* [EXERCISE AIM]: Copy out each line of the material exactly. Pictures do not belong in the copy.

————————

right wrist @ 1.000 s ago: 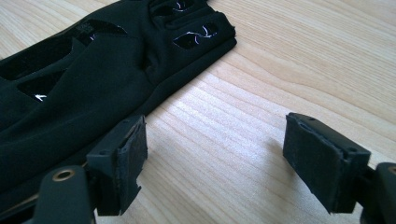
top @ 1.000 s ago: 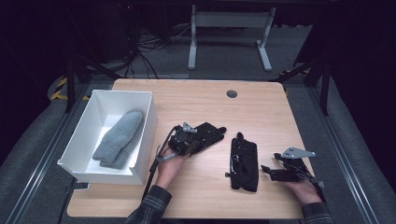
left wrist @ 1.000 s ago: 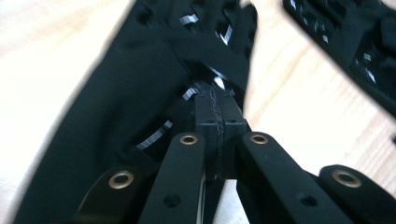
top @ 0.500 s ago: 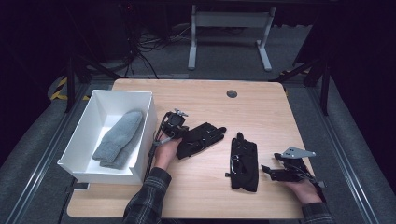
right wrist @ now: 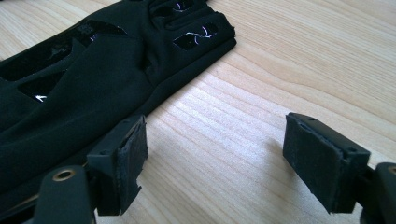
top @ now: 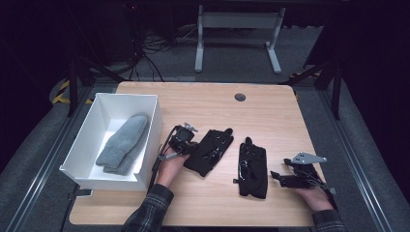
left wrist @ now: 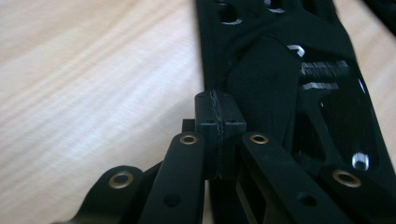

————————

* [SOLVED EXERCISE]:
right wrist @ 1.000 s ago: 
top @ 1.000 s ago: 
left wrist @ 1.000 s ago: 
top @ 0.500 s ago: 
right wrist @ now: 
top @ now: 
left wrist @ now: 

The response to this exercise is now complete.